WHAT IS BEING ASKED: Pull out every line below that contains the word "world".

RECORD SET: Begin

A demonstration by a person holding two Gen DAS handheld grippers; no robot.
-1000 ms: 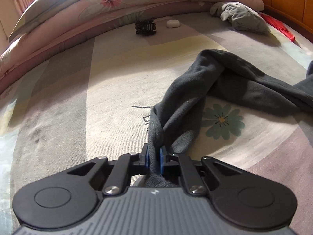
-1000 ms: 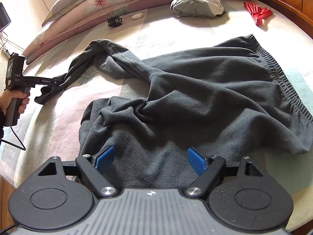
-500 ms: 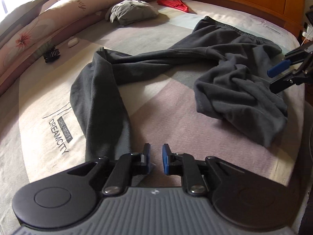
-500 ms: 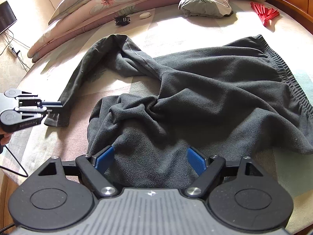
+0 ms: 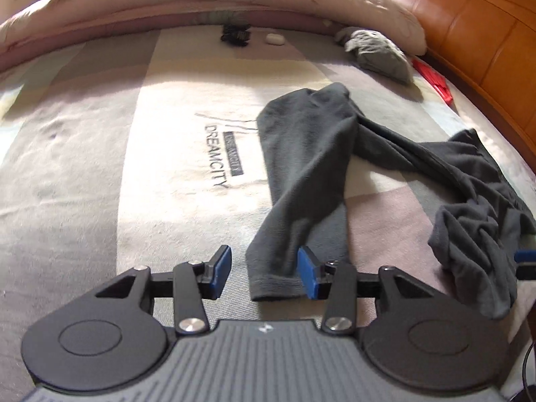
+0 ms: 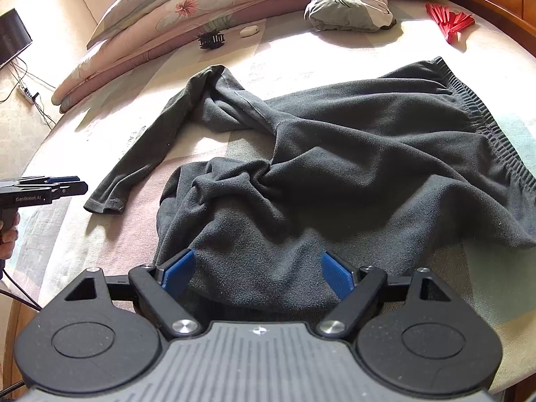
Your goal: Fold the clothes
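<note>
Dark grey trousers (image 6: 335, 154) lie crumpled on the bed, waistband (image 6: 485, 127) to the right. One leg (image 5: 301, 174) stretches toward my left gripper (image 5: 264, 273), whose jaws are opening. The leg's cuff (image 5: 274, 284) rests on the sheet between the blue pads (image 5: 308, 276), and nothing presses on it. In the right wrist view the left gripper (image 6: 63, 184) sits a little apart from the cuff (image 6: 104, 206). My right gripper (image 6: 256, 271) stands wide open over the bunched near part of the trousers, with cloth lying between its fingers.
A folded grey garment (image 6: 348, 6), a red fan-like object (image 6: 449, 20), a black hair claw (image 6: 211, 40) and a small white case (image 6: 249, 30) lie near the flowered quilt (image 6: 201, 0). A wooden headboard (image 5: 469, 33) borders the bed. A hand (image 6: 8, 234) holds the left tool.
The left gripper let go of the trouser leg, which now lies stretched flat on the sheet, and its jaws have widened. The right gripper stays put over the cloth.
</note>
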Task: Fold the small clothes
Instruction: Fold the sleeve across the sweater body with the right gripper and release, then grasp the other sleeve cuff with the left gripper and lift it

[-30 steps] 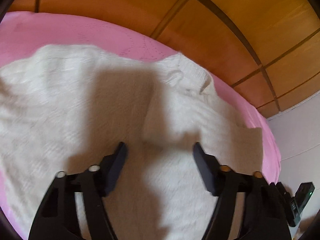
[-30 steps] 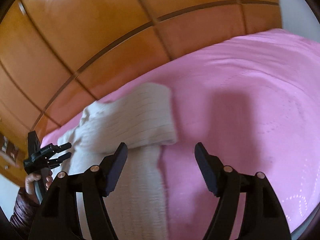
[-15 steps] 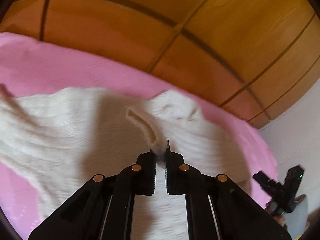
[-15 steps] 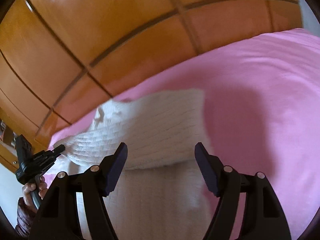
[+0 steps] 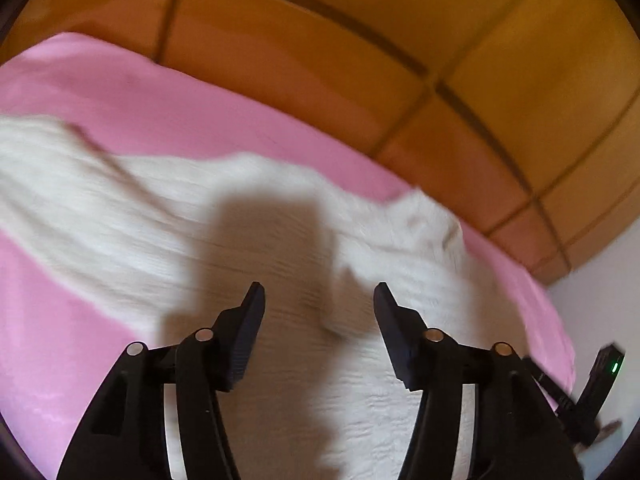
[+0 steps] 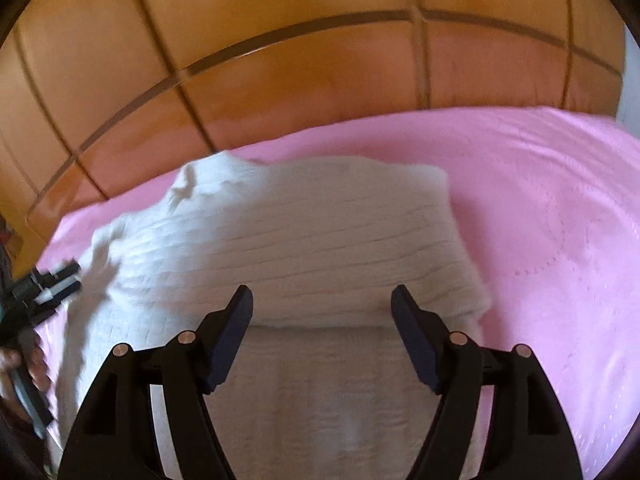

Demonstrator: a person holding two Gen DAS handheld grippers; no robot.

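Left tool [image 5: 319, 300]: released, fingers spread wide, nothing between them, hovering over a white knit sweater [image 5: 248, 248]. Sweater: spread on a pink bedspread [image 5: 132, 96], directly ahead of and beneath the left tool; its fabric extends to that tool's left and right; a raised fold lies just ahead of its right finger; the tool's shadow falls on the knit. Right tool [image 6: 322, 302]: released, fingers wide apart, empty, poised above the same sweater [image 6: 320, 240], whose folded-over section lies just ahead of its fingertips, the flat lower layer beneath them. Bedspread [image 6: 540, 208]: bare to the right tool's right. Wooden panelled headboard [image 6: 280, 60]: beyond the bed, ahead of both tools.
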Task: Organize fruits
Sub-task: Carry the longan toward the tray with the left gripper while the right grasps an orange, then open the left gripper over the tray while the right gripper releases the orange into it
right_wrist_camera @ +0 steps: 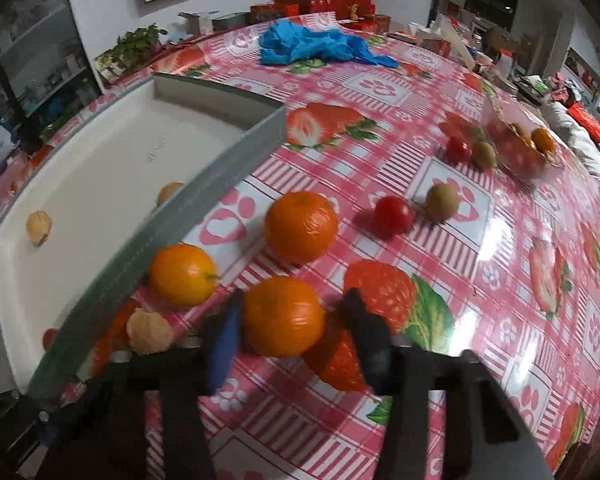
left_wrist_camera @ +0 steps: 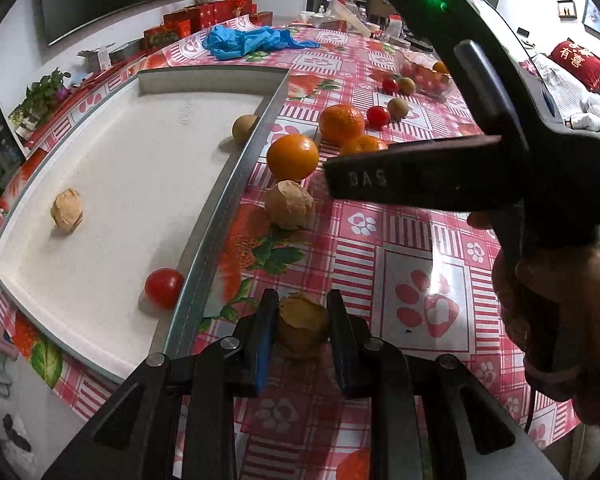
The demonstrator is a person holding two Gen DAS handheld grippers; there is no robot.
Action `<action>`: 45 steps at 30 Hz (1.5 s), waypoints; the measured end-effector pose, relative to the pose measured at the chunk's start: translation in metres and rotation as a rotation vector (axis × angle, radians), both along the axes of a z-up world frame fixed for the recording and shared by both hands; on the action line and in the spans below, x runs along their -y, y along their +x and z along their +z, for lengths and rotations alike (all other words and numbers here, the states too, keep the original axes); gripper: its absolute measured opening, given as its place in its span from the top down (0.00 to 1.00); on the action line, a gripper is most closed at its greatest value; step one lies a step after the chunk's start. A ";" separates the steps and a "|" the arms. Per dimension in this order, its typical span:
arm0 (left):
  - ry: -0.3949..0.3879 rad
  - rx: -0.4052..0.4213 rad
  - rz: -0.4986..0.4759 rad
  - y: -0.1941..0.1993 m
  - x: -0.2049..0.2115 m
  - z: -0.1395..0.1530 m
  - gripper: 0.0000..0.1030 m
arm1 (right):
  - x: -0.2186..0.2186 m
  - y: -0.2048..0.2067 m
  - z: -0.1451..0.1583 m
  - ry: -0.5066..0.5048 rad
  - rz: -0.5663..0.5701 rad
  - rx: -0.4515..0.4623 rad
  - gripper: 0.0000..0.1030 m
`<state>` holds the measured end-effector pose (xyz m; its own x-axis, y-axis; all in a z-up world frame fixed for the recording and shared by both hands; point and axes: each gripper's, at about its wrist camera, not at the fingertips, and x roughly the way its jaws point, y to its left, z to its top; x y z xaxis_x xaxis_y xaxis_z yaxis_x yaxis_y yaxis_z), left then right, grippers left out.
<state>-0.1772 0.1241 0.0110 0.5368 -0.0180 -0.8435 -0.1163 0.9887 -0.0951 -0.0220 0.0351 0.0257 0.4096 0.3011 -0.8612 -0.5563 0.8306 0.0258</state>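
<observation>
My left gripper (left_wrist_camera: 302, 320) has its fingers around a walnut (left_wrist_camera: 302, 326) on the tablecloth, just right of the white tray (left_wrist_camera: 236, 168). Whether the pads touch the nut I cannot tell. The tray holds a walnut (left_wrist_camera: 67, 210), a tomato (left_wrist_camera: 164, 287) and a kiwi (left_wrist_camera: 244, 128). My right gripper (right_wrist_camera: 294, 314) is open around an orange (right_wrist_camera: 283, 316) on the table; its body also shows in the left wrist view (left_wrist_camera: 416, 178). Two more oranges (right_wrist_camera: 301, 226) (right_wrist_camera: 182, 274), another walnut (right_wrist_camera: 149, 330), a tomato (right_wrist_camera: 393, 214) and a kiwi (right_wrist_camera: 442, 201) lie nearby.
Blue gloves (right_wrist_camera: 316, 46) lie at the far side. A clear container (right_wrist_camera: 518, 148) with fruit stands at the right, with a tomato (right_wrist_camera: 458, 149) and a kiwi (right_wrist_camera: 485, 154) beside it. Red boxes (right_wrist_camera: 320, 4) line the back edge.
</observation>
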 end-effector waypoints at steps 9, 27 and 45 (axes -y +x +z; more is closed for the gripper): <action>-0.040 0.019 -0.005 -0.002 -0.006 0.010 0.74 | 0.024 -0.004 0.008 0.065 -0.038 -0.064 0.61; -0.015 0.117 0.111 -0.005 -0.073 0.053 0.74 | 0.005 -0.013 0.055 0.148 0.004 -0.051 0.62; 0.071 0.101 0.224 0.021 -0.143 0.053 0.74 | -0.088 -0.018 0.061 0.128 0.158 -0.072 0.62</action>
<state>-0.1561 0.2670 0.0637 0.6023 0.1684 -0.7803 -0.3268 0.9438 -0.0486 -0.0398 0.1232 0.0872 0.2879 0.4656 -0.8368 -0.6721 0.7207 0.1698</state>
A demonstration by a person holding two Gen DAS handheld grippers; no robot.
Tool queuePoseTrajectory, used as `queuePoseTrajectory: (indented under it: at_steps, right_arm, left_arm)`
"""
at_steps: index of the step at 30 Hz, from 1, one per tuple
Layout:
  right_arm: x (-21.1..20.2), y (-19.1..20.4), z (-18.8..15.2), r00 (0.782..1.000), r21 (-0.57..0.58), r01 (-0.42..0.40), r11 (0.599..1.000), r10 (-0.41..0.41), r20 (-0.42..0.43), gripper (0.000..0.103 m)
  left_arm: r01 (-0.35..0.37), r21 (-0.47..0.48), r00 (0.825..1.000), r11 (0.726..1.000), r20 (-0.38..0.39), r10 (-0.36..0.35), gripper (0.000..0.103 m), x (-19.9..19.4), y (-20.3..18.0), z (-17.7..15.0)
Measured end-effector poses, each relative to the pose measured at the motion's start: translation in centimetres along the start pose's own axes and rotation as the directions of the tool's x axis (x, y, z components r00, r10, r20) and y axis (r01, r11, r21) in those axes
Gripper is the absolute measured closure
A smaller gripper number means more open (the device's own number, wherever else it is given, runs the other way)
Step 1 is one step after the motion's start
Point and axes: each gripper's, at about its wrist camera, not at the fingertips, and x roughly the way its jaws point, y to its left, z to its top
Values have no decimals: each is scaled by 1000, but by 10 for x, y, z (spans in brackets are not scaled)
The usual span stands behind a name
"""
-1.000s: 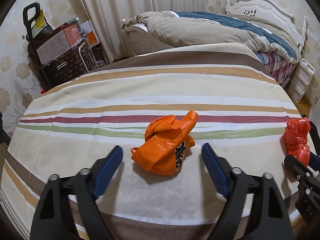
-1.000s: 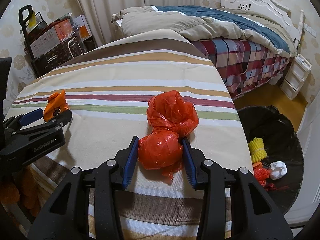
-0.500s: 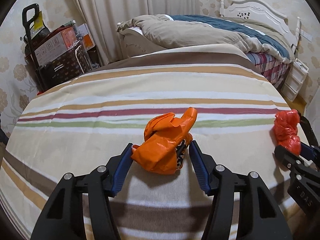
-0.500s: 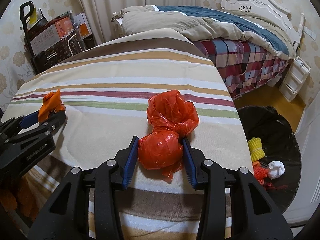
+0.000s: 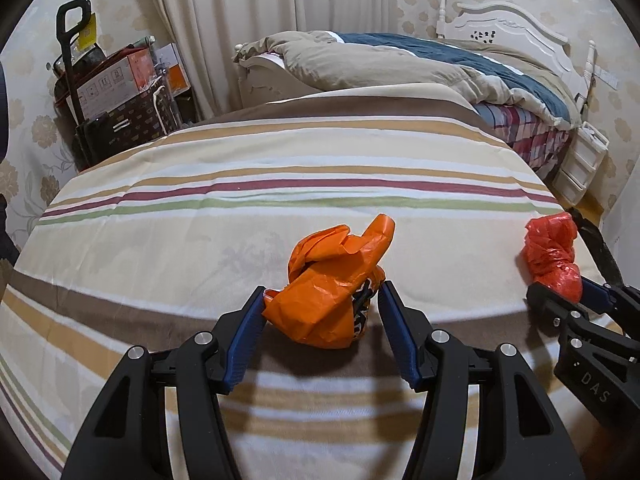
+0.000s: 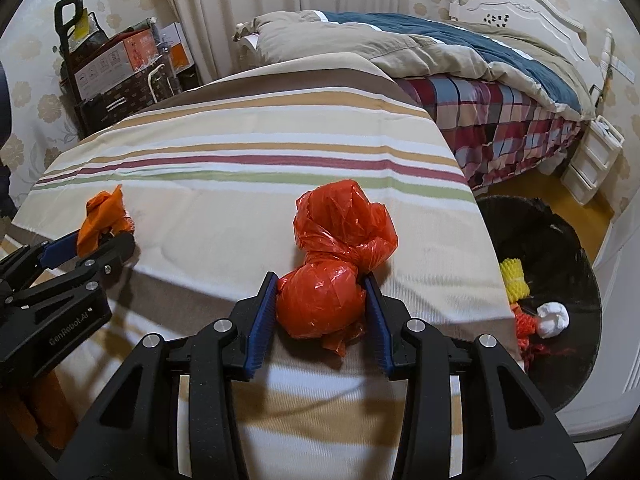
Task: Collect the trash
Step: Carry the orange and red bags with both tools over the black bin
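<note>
Bedroom interior. Walls (image 5: 24, 136) papered cream with pale floral motif. Full-length off-white curtain (image 5: 224, 20) at rear. White carved headboard (image 6: 532, 0) on bed (image 6: 500, 120) with plaid sheet, tan-and-navy duvet (image 5: 400, 64) (rumpled). Striped tablecloth (image 5: 280, 168) over foreground table. White drawer unit (image 6: 596, 156) bedside. Stacked cartons (image 5: 116, 80) on black handled trolley (image 5: 70, 32), left corner. Yellowish wood floor (image 6: 592, 208).

Both wrist views sit low and close over the striped cloth (image 5: 280, 152), facing the bed (image 5: 400, 64) and curtain (image 6: 248, 12). Left view looks from the left side; right view from the right, catching the bin (image 6: 560, 240). Shared: cloth, bed, each other's gripper.
</note>
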Motion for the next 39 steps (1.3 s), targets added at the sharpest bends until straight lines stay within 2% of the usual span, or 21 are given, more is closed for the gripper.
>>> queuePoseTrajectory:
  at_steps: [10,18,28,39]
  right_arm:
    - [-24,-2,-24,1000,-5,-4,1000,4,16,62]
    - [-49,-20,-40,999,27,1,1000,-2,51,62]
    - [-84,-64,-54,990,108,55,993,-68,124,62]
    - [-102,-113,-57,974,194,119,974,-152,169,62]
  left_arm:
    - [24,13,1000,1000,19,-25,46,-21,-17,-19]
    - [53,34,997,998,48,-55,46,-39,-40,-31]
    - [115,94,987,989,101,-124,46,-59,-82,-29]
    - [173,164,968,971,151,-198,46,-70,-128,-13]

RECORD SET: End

ANSWER FOR THE TASK:
Action `<action>`: 45 steps at 30 Hz (1.5 s), waypoints; the measured end-effector pose, relative to the pose measured at the chunk's start: translation in metres and rotation as a rotation vector (axis × angle, radians), both along the axes of a z-up world frame fixed for the recording and shared by both hands; on the action line and in the spans below, x runs along their -y, y along their +x and z along their +z, for lengths and rotations alike (all other words and numbers here, the states too, keep the original axes); gripper: its absolute measured opening, given as its place in its span from the top down (0.00 to 1.00); on the action line, a gripper is most closed at its greatest value; step one lies a step after the chunk's start. A ";" separates the steps and a "|" the arms. Per dimension in this order, its typical span:
`<state>` holds the measured end-effector pose (xyz m; its own x-axis, y-axis; all in a z-up world frame fixed for the recording and shared by both hands; point and axes: each gripper's, at about its wrist camera, not at the fingertips, and x roughly the way its jaws point, y to its left, z to its top; x y z xaxis_x xaxis_y xaxis_z yaxis_x yaxis_y yaxis_z), left then right, grippers left out.

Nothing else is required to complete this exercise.